Гистоны H3 и H4 из разобранных старых нуклеосом остаются поблизости и случайным образом распределяются по вновь синтезированной ДНК. [74] Они собираются комплексом фактора сборки хроматина 1 (CAF-1), который состоит из трех субъединиц (p150, p60 и p48). [75] Недавно синтезированные H3 и H4 собираются с помощью фактора сборки репликационной связи (RCAF). RCAF содержит субъединицу Asf1, которая связывается с вновь синтезированными белками H3 и H4. [76] Старые белки H3 и H4 сохраняют свои химические модификации, что способствует передаче эпигенетической сигнатуры. Вновь синтезированные белки H3 и H4 постепенно ацетилируются по различным остаткам лизина в рамках процесса созревания хроматина. [77] Также считается, что старые белки H3 и H4 в новых нуклеосомах привлекают ферменты, модифицирующие гистоны, которые маркируют новые гистоны, способствуя эпигенетической памяти.
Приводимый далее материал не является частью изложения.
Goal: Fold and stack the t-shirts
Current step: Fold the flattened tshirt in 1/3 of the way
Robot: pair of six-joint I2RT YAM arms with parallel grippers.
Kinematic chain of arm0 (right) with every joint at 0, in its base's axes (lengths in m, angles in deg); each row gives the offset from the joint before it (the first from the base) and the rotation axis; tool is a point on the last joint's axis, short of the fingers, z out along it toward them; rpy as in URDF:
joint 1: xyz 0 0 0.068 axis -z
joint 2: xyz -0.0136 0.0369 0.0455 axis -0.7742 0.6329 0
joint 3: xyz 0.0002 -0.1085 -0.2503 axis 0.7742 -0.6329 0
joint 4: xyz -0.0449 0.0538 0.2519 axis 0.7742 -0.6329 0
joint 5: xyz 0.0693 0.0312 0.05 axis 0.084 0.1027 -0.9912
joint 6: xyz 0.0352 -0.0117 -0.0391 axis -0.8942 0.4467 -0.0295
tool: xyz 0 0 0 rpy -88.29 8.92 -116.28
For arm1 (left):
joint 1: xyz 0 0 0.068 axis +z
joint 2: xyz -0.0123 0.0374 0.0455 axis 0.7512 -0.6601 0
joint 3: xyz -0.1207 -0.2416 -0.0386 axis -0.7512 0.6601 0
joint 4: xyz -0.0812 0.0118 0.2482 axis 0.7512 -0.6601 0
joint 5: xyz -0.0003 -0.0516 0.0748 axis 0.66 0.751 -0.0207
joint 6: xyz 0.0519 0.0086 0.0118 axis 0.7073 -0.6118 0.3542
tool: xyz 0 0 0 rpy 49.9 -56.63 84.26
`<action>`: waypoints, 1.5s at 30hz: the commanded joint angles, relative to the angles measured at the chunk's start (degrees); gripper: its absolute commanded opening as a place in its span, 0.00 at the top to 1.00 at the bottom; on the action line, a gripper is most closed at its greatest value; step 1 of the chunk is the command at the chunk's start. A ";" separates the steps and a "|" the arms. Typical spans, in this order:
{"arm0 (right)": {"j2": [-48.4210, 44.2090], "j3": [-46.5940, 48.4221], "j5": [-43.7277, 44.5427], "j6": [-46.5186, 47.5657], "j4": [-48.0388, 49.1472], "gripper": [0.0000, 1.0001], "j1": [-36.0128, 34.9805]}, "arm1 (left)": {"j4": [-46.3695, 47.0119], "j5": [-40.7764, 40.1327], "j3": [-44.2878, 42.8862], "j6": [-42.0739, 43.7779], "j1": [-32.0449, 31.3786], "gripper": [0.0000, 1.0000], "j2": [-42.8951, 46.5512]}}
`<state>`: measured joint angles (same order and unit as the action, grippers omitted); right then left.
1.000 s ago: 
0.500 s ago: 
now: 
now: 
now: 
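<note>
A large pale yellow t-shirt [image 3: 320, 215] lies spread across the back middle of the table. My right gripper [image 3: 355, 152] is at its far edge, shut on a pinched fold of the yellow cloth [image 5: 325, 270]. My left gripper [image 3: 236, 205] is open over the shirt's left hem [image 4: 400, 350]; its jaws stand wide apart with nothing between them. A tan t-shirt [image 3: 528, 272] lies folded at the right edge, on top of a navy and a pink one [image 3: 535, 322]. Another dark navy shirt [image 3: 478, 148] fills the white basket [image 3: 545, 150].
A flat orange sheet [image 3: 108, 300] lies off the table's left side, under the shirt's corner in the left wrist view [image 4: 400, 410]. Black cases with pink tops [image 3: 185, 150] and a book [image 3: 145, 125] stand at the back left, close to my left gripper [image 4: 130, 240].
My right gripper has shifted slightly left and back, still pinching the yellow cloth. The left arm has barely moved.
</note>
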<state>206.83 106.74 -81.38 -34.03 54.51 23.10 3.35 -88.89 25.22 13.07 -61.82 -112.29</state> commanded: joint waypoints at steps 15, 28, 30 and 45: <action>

В отличие от старых H3 и H4, старые белки-гистоны H2A и H2B высвобождаются и разрушаются; следовательно, вновь собранные белки H2A и H2B включаются в новые нуклеосомы. [78] H2A и H2B собираются в димеры, которые затем загружаются на нуклеосомы с помощью белка сборки нуклеосомы-1 (NAP-1), который также способствует скольжению нуклеосом. [79] Нуклеосомы также разделены АТФ-зависимыми комплексами ремоделирования нуклеосом, содержащими ферменты, такие как Isw1 Ino80 и Chd1, и впоследствии собираются в структуру более высокого порядка. [80] [81]
Кристаллическая структура коровой частицы нуклеосомы ( PDB : 1EQZ [ 28] ) — разные виды, показывающие детали сворачивания и организации гистонов. Гистоны H2A , H2B , H3 , H4 и ДНК окрашены.